__EXERCISE PROMPT__
Given the records below, would you repeat exactly the lines that begin at the one containing "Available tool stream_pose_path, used" and end at the one containing "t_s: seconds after", inclusive?

__MATERIAL FOR THIS EXERCISE__
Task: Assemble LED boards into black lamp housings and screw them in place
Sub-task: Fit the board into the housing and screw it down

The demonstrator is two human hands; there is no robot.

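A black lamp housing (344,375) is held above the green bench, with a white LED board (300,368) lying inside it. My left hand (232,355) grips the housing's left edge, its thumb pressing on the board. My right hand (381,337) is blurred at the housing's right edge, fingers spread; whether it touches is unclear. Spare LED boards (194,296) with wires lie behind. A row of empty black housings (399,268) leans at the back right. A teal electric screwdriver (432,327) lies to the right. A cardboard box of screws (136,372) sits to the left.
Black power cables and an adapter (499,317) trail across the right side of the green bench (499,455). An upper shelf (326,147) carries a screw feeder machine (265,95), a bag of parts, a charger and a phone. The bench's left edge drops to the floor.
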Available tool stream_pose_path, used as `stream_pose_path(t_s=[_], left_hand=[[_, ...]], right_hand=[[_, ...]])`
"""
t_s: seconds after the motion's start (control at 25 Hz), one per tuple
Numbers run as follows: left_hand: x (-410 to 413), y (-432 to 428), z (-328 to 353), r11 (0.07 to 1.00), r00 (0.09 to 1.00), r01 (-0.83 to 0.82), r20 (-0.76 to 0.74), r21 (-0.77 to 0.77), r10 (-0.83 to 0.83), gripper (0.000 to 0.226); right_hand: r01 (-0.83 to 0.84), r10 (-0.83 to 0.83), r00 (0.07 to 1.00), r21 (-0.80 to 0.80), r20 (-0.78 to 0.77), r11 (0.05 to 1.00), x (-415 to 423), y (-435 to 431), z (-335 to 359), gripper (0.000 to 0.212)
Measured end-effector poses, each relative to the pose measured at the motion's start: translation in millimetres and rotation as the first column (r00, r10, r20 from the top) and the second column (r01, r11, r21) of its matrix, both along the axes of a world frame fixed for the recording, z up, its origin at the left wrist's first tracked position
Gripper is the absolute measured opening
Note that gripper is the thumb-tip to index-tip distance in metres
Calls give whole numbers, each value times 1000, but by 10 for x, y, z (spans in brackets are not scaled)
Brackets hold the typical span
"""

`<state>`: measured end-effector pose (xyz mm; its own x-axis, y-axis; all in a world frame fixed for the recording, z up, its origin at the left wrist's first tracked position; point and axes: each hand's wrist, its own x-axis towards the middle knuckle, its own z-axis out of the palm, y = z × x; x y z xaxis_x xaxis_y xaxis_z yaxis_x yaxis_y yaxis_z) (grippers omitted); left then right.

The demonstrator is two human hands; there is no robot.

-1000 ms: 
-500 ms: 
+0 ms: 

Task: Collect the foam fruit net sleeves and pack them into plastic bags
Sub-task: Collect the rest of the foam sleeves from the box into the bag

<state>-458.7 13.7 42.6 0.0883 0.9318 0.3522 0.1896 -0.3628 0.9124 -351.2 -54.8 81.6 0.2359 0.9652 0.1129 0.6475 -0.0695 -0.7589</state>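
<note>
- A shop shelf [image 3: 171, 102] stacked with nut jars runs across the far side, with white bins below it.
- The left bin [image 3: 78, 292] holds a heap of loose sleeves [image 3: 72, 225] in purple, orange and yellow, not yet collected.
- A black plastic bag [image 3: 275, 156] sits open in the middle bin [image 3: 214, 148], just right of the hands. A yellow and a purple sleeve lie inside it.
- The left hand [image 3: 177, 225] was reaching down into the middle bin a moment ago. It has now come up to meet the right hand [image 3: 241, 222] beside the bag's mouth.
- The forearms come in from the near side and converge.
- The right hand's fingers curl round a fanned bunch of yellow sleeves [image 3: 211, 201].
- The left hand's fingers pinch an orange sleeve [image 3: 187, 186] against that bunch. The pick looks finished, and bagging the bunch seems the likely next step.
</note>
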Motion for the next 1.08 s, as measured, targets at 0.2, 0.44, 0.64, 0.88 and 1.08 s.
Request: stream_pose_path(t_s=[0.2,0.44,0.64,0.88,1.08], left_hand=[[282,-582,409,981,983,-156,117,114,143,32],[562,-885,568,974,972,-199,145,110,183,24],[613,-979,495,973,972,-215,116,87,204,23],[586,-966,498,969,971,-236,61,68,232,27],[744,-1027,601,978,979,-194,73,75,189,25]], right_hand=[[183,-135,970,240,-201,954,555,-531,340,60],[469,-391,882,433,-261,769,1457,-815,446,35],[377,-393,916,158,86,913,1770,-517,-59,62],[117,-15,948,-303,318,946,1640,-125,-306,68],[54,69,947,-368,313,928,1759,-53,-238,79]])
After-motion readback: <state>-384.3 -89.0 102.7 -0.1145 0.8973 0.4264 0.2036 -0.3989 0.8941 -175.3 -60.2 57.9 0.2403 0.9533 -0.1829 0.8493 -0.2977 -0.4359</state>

__SOLUTION TO THE PROBLEM__
Available tool stream_pose_path, used as `stream_pose_path(t_s=[_], left_hand=[[_, ...]], right_hand=[[_, ...]])`
"""
t_s: seconds after the motion's start (control at 25 Hz), one per tuple

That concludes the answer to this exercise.